2014 is the year of CSV.
Or, more accurately, my goal for 2014 is to make it easier for developers to use tabular data. Depending on your point of view, highlighting CSV as a format may seem a bit crazy. After all, it’s a basic data format that’s widely used and deployed so it’s hard to imagine that any work needs to be done with it. But it is also the cause of a lot of pain because of inconsistencies in how it is created: CSVs generated from standard spreadsheets and databases as a matter of course use variable encodings, variable quoting of special characters, and variable line endings.
The vast majority of published open data is tabular; over 90% of the data published on data.gov.uk is tabular data. When data is in a consistent tabular form, you can do all sorts of things with it. Web applications such as CKAN, Socrata, Google Fusion Tables, Junar, enigma and many others provide mechanisms to view the tabular data that they store in flexible ways: as tables, as graphs, as heatmaps. But they rely on the fact that they are storing the data themselves: they know it is in a consistent format, they know the types of values in different columns, they know what the codes within the data means.
For tabular data to be part of the web, we need to separate where data is stored from how it can be viewed and processed. We should be able to open a file of tabular data in our browsers, and see it displayed as a table. We should be able to use a <heatmap src=”population.csv”> element in our web pages and view it as an interactive map. We should be able to search for data on the web using a search engine that looks inside the data itself to work out what it’s about.
More, I believe that tabular data needs to live not just on the web but in the web. We should be able to link from documents to cells within tabular data, from a cell in one table to a cell in another, and from tabular data to all the other rich information that exists on the web.
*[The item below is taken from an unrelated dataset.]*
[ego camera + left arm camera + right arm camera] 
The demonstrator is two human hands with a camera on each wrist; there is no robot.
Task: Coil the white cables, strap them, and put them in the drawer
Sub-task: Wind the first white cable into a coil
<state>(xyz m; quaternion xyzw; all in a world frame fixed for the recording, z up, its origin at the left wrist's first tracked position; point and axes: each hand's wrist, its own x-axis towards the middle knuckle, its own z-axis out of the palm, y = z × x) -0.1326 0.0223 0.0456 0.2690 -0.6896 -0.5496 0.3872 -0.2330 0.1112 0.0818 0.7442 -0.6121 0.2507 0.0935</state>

At the moment, tabular data on the web is published in one of two ways:
First, tabular data is published as Excel spreadsheets (or spreadsheets using another tool, but it’s most usually Excel). These provide a huge amount of flexibility for providing metadata about the dataset such as where it comes from, further details about what columns actually mean, and notes about the values in particular cells. Take a look at this spreadsheet from the Office of National Statistics in the UK, and you’ll see these features being used to the fullest extent. For statisticians — indeed anyone who cares about the responsible publication of data — the ability to provide this context, aiming to add explanation and avoid misinterpretation, is very important.
For developers, using Excel for data is problematic because the data is encoded within it in an unreliable and unpredictable way. It’s not desperately difficult, with a bit of work, to put something together that pulls data out of a single Excel file. But if that tool has to also work with similar Excel files, perhaps published in a series, each of which will have their formatting quirks, it becomes terribly time-consuming. Creating generic tools that can extract data from any Excel file is completely impractical.
Second, tabular data is published as CSV files (or possibly tab-separated or colon-separated files). These are usually relatively easy for developers to process, at least so long as a consistent encoding is used and correct quoting of values and escaping of characters has been carried out. But CSV files are desperately poor at providing contextual information that can aid in automated processing of the data that they hold, or even in informing developers about how they should be interpreted. Publishers who want to provide that context either package CSVs up with human-readable documentation (in zips arranged in non-standard ways), or assume that the CSV has been retrieved via a particular explanatory web page.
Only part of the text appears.